Set down the entries below exactly, leaving out all images.

(Task inputs Opens)

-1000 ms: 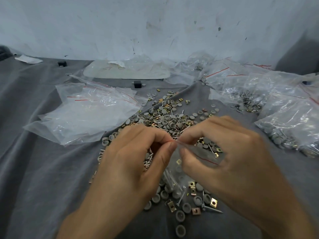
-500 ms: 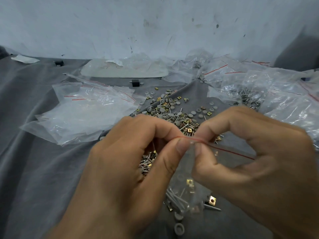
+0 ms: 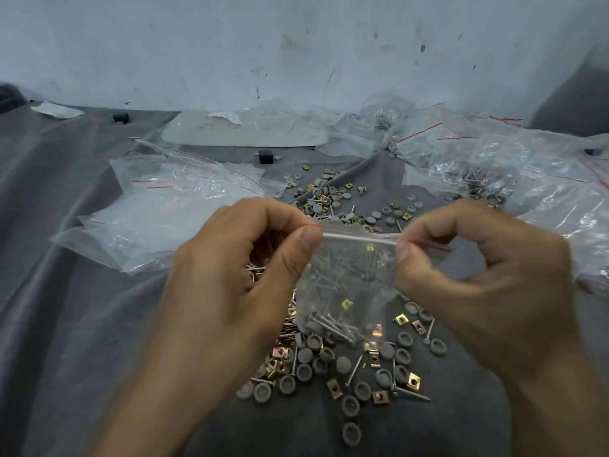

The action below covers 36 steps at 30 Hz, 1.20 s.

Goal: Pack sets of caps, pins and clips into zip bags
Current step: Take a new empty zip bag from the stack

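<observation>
Zip bag [image 3: 346, 285] hangs between your hands above the cloth-covered table [image 3: 66, 324]. Your left hand [image 3: 230, 291] has its fingers [image 3: 308, 240] clamped on the left end of the red-lined top edge, and your right hand [image 3: 478, 278] pinches the right end. Pins, caps and clips sit inside the bag. Loose caps [image 3: 304, 356], pins [image 3: 412, 393] and clips [image 3: 413, 381] lie beneath it, and empty bags [image 3: 171, 219] lie to the left.

Single head-worn wide view, forward-down, close over left hand [image 3: 224, 291], right hand [image 3: 478, 285].
</observation>
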### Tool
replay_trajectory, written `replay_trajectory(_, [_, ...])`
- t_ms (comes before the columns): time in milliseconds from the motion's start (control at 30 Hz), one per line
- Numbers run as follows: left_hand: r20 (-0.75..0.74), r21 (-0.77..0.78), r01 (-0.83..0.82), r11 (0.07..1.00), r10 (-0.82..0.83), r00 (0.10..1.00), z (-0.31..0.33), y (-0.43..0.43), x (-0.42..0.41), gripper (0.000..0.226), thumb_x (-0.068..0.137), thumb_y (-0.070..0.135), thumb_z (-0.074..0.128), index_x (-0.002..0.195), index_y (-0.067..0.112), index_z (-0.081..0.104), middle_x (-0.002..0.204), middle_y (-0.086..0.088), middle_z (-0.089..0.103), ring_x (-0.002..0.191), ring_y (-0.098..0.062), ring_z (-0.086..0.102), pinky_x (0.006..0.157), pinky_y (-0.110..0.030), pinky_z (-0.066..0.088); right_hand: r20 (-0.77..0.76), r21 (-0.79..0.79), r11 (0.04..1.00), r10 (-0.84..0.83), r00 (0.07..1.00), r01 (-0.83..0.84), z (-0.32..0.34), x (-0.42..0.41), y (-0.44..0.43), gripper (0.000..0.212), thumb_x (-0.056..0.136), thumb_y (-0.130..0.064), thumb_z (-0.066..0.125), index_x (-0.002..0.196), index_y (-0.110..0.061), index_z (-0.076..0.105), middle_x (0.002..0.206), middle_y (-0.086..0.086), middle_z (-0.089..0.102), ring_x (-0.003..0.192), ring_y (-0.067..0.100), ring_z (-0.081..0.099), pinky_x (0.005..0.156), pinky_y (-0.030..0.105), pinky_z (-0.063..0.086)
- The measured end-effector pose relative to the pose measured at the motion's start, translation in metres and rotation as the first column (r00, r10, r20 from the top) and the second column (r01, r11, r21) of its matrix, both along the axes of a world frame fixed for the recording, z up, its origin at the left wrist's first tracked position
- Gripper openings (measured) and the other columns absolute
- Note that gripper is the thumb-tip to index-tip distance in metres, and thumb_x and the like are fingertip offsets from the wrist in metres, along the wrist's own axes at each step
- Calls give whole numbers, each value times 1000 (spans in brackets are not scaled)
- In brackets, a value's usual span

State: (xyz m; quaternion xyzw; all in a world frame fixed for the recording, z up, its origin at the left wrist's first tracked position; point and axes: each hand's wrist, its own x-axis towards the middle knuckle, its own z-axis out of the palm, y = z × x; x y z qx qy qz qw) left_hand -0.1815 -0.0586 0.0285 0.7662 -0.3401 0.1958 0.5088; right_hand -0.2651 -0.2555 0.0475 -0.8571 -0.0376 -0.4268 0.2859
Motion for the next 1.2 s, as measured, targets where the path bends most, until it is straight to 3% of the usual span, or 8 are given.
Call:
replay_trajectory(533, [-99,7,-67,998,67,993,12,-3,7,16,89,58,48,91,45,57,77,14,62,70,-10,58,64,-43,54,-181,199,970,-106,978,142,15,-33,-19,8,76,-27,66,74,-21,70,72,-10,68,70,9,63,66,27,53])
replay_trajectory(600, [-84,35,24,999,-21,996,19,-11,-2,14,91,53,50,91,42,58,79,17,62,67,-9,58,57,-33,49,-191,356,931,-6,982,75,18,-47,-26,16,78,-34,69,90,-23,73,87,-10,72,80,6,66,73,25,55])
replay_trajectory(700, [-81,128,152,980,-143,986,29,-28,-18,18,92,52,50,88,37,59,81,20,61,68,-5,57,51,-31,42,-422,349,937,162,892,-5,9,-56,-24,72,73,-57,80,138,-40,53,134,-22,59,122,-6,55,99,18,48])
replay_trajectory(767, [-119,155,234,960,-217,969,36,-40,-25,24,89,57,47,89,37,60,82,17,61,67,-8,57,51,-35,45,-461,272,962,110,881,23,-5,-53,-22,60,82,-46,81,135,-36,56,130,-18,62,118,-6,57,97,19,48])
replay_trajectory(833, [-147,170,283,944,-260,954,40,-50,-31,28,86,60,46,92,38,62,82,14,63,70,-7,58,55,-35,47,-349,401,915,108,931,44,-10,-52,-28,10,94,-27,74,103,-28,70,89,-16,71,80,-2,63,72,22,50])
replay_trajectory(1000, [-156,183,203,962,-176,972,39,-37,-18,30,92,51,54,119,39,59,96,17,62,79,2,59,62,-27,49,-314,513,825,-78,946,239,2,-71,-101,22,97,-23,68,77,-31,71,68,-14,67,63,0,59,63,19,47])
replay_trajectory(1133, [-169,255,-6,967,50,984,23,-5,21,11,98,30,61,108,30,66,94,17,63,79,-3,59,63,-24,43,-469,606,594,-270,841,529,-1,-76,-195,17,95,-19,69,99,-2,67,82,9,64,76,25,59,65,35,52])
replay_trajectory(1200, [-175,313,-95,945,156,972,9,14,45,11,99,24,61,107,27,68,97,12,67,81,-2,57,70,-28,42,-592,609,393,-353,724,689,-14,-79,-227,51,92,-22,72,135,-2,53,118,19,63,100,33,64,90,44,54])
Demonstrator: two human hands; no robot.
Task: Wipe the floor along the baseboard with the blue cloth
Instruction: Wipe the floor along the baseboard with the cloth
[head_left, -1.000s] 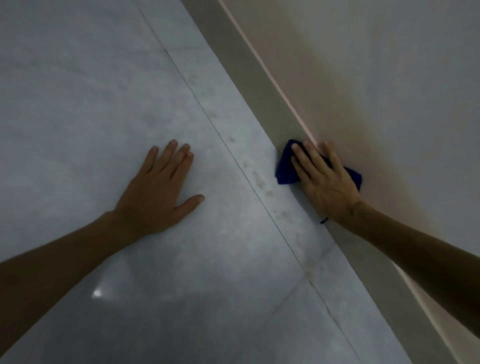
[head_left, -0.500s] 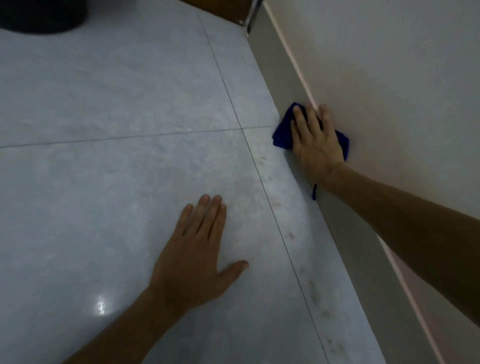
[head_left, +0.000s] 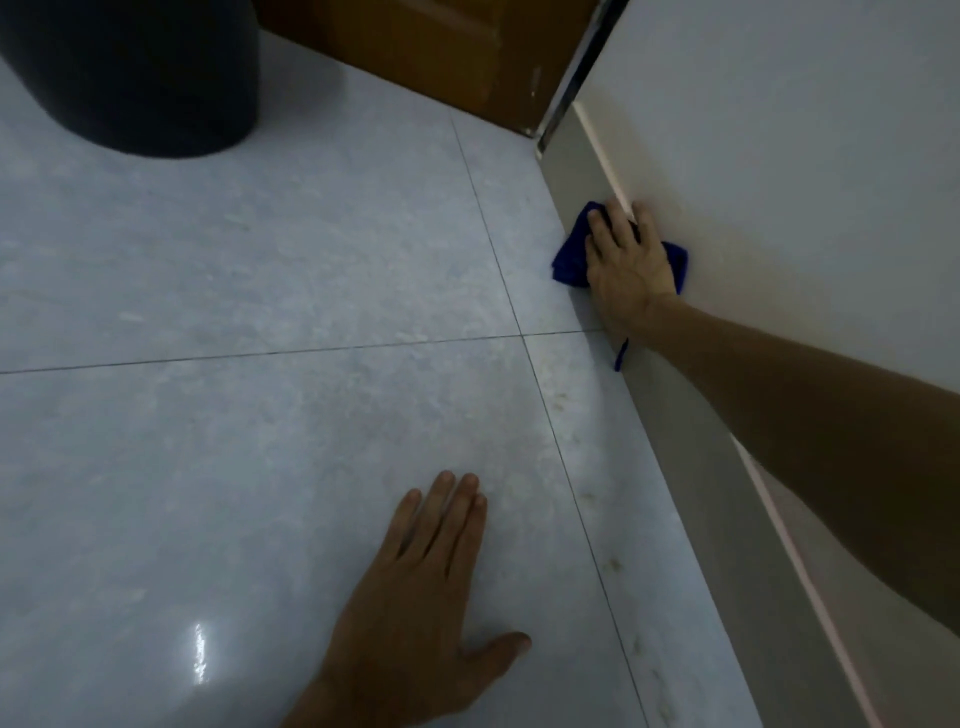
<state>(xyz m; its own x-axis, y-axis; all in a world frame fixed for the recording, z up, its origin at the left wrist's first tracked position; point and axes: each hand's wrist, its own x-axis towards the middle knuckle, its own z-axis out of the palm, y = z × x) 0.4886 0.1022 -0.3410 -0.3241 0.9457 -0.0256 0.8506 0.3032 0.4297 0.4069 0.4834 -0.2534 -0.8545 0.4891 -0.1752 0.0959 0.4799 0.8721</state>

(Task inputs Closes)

Solution below —
-1000 ms: 
-500 ms: 
+0 ms: 

The action below covers 36 steps at 30 Hz, 1.20 s.

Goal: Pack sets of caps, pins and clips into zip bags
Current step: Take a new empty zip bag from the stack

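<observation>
Zip bag [image 3: 346, 285] hangs between your hands above the cloth-covered table [image 3: 66, 324]. Your left hand [image 3: 230, 291] has its fingers [image 3: 308, 240] clamped on the left end of the red-lined top edge, and your right hand [image 3: 478, 278] pinches the right end. Pins, caps and clips sit inside the bag. Loose caps [image 3: 304, 356], pins [image 3: 412, 393] and clips [image 3: 413, 381] lie beneath it, and empty bags [image 3: 171, 219] lie to the left.

Single head-worn wide view, forward-down, close over left hand [image 3: 224, 291], right hand [image 3: 478, 285].
</observation>
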### Tool
replay_trajectory, written `replay_trajectory(_, [_, ...])`
- t_ms (comes before the columns): time in milliseconds from the motion's start (control at 30 Hz), one per line
- Numbers run as follows: left_hand: r20 (-0.75..0.74), r21 (-0.77..0.78), r01 (-0.83..0.82), r11 (0.07..1.00), r10 (-0.82..0.83), r00 (0.10..1.00), z (-0.31..0.33), y (-0.43..0.43), x (-0.42..0.41), gripper (0.000..0.226), thumb_x (-0.068..0.137), thumb_y (-0.070..0.135), thumb_z (-0.074..0.128), index_x (-0.002..0.195), index_y (-0.067..0.112), index_z (-0.081..0.104), middle_x (-0.002..0.204), middle_y (-0.086..0.088), middle_z (-0.089..0.103), ring_x (-0.002..0.191), ring_y (-0.098..0.062), ring_z (-0.086..0.102), pinky_x (0.006..0.157), pinky_y (-0.110..0.030), pinky_z (-0.066..0.088); right_hand: r20 (-0.77..0.76), r21 (-0.79..0.79), r11 (0.04..1.00), r10 (-0.84..0.83), r00 (0.07..1.00), r01 (-0.83..0.84), z (-0.32..0.34), x (-0.42..0.41), y (-0.44..0.43), gripper (0.000..0.212), thumb_x (-0.056..0.136), thumb_y (-0.130..0.064), thumb_z (-0.066..0.125), index_x (-0.002..0.196), index_y (-0.110..0.061), index_z (-0.076..0.105), middle_x (0.002..0.206), middle_y (-0.086..0.086), middle_z (-0.089..0.102), ring_x (-0.003..0.192), ring_y (-0.067..0.100), ring_z (-0.081..0.099), pinky_x (0.005..0.156), pinky_y (-0.030..0.105), pinky_z (-0.063..0.086)
- The measured end-effector pose relative to the pose measured at the motion's start, translation in metres and rotation as the first column (r00, r10, r20 from the top) and the second column (r01, r11, r21) of its matrix, both along the axes of a world frame fixed for the recording, z up, its origin at the left wrist's first tracked position
- Gripper openings (measured) and the other columns absolute
- Note that gripper is the thumb-tip to index-tip distance in metres, and thumb_x and the like are fingertip offsets from the wrist in metres, along the wrist's own axes at each step
- Calls give whole numbers, each value times 1000 (spans in brackets are not scaled)
- In brackets, a value's usual span

State: (xyz m; quaternion xyzw; all in a world frame fixed for the recording, z up, its origin at the left wrist's first tracked position; point and axes: each hand's wrist, its own x-axis towards the middle knuckle, its own z-axis out of the palm, y = z × x; x y z qx qy qz qw) left_hand -0.1815 -0.0586 0.0285 0.7662 -0.3401 0.1958 0.5088; right_hand -0.2651 -0.2555 0.0475 -0.8571 -0.0376 -0.4268 0.2859
Motion for the next 1.2 s, as measured, targets where the path bends most, until it is straight to 3% of the usual span, or 8 are given.
Call:
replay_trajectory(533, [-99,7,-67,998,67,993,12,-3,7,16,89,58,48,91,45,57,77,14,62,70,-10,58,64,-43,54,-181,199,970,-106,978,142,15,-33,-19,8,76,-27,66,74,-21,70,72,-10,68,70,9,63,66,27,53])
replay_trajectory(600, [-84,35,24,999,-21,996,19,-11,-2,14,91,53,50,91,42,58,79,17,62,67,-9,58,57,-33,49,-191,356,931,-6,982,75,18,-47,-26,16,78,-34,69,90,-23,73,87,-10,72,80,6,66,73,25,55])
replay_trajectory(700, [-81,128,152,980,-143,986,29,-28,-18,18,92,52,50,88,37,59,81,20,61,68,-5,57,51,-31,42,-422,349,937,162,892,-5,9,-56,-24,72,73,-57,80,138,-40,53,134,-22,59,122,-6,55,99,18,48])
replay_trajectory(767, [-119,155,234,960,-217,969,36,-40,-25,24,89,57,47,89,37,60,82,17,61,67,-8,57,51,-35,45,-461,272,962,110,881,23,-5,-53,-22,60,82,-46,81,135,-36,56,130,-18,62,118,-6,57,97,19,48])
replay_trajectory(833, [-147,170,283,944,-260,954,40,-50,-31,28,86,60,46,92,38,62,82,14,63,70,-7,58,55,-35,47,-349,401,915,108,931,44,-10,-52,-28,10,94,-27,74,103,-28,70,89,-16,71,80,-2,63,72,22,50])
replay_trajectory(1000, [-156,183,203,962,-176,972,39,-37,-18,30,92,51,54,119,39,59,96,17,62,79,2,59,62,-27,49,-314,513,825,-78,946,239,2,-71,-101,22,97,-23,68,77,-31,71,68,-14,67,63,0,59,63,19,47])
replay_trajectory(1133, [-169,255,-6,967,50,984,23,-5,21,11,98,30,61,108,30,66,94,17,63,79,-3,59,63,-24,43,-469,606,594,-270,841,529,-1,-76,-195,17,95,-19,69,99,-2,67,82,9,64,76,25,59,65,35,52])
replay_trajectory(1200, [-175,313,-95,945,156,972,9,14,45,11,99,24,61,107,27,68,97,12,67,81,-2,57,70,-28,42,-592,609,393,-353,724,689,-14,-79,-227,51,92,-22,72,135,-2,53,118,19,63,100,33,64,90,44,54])
Demonstrator: two human hands; no robot.
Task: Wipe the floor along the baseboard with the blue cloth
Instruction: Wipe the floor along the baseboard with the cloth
[head_left, -1.000s] 
[head_left, -0.500s] 
[head_left, +0.000s] 
<state>(xyz m; its own x-axis, y-axis; all in a world frame fixed for the recording, z up, its origin at the left wrist's first tracked position; point and axes: each hand's wrist, its own x-axis towards the middle knuckle, its own z-axis out of the palm, y = z × x) 0.4886 0.1022 -0.3410 -0.3241 0.9457 -0.0256 0.8506 0.3032 0.4297 0.4069 0.4834 -0.2534 -0.8545 0.4891 -0.1752 0.0959 0.4799 0.8721</state>

No additional work is needed on this exercise.